* TO DO:
Copy, in full, each line of the material that holds the word "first".

[[ SOURCE MATERIAL, beginning ]]

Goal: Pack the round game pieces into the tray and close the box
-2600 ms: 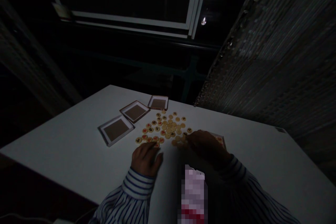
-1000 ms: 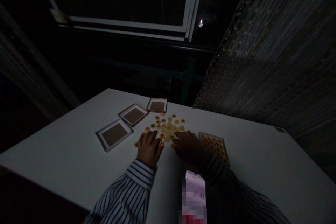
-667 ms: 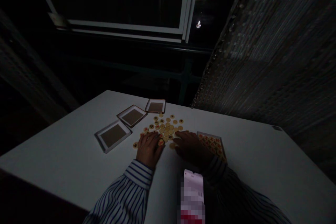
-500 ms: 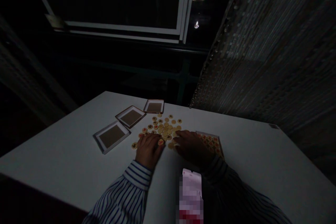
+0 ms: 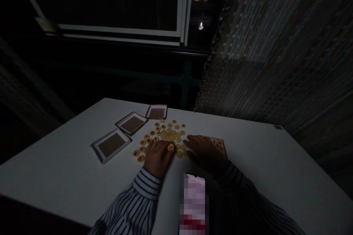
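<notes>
In the head view my left hand (image 5: 157,155) is closed on a Chinese chess piece (image 5: 170,147), a round pale disc with a red character facing up, pinched at the fingertips. My right hand (image 5: 205,151) hovers low with its fingers apart at the right edge of the loose Chinese chess pieces (image 5: 173,133). Many of those lie face down; others show red or black characters. Partly behind my right hand is a shallow box (image 5: 220,145) with rows of red-marked pieces in it.
Three shallow box trays (image 5: 111,145) with brown bottoms stand on the left of the white table (image 5: 68,169). A lit phone (image 5: 195,191) lies near me between my forearms. Beyond the table are a dark window (image 5: 118,29) and a string curtain (image 5: 261,55).
The view has turned slightly right. My left hand has shifted right over the table with its piece, uncovering red-marked pieces on its left. My right hand's fingers look more spread.
</notes>
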The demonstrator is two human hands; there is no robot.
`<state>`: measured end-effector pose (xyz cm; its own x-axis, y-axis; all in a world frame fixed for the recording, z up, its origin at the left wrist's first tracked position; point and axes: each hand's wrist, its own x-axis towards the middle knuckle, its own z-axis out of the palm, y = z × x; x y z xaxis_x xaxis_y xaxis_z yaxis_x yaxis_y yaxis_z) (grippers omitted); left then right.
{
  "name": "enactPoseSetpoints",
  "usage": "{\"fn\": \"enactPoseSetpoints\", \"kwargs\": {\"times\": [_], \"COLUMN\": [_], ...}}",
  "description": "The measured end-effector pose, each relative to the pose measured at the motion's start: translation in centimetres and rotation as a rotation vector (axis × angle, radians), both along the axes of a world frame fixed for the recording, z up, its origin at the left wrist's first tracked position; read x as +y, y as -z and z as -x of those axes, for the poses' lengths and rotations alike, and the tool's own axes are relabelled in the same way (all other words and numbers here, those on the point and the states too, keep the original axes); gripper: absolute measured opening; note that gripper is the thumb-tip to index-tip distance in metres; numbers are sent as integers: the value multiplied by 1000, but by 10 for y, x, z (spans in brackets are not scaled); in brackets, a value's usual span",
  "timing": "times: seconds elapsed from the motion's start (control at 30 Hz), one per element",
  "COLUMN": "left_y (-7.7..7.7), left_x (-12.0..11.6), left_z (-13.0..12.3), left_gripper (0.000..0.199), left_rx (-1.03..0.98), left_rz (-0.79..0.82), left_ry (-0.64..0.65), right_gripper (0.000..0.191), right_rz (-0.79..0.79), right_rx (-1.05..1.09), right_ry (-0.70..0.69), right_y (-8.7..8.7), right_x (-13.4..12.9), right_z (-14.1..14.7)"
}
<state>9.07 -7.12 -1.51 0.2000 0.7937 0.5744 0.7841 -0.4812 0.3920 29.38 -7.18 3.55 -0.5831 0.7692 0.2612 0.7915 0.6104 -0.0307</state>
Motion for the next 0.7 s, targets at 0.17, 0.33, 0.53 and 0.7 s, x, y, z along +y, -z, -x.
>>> {"fn": "enactPoseSetpoints", "kwargs": {"times": [0.17, 0.33, 0.53, 0.7], "left_y": [-4, -7, -10, -8], "left_x": [0, -1, -1, 2], "left_z": [-10, -22, -35, -43], "left_gripper": [22, 22, 22, 23], "left_rx": [11, -5, -4, -2], "left_rz": [13, 29, 58, 71], "left_ry": [25, 24, 48, 84], "right_gripper": [32, 32, 32, 31], "right_rz": [-65, -80, -32, -31], "right_rx": [31, 65, 30, 44], "right_ry": [3, 37, 93, 134], "right_y": [5, 3, 1, 7], "right_x": [0, -5, -5, -1], "right_z": [-12, -20, -30, -37]}}
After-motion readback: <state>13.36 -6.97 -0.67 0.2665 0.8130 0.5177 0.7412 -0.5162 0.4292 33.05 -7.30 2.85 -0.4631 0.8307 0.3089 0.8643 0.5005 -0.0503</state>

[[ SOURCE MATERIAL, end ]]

* REPLY:
`<state>`: measured end-effector pose (xyz cm; its own x-axis, y-axis; all in a world frame fixed for the recording, z up, its origin at the left wrist's first tracked position; point and axes: each hand's wrist, its own x-axis towards the middle knuckle, its own z-axis out of the palm, y = z × x; x y z xaxis_x xaxis_y xaxis_z yaxis_x yaxis_y yaxis_z) (grippers omitted); left then right.
  "description": "The measured end-effector pose, each relative to the pose measured at the motion's start: translation in centimetres and rotation as a rotation vector (axis × angle, radians), both along the axes of a world frame fixed for the recording, z up, its origin at the left wrist's first tracked position; read x as +y, y as -z and z as -x of those axes, for the poses' lengths and rotations alike, and the tool's own axes are relabelled in the same way (all other words and numbers here, those on the point and the states too, keep the original axes); gripper: absolute measured opening; note that gripper is the thumb-tip to index-tip distance in metres; numbers are sent as integers: the value multiplied by 1000, but by 10 for y, x, z (spans in brackets are not scaled); in brackets, a value's usual span",

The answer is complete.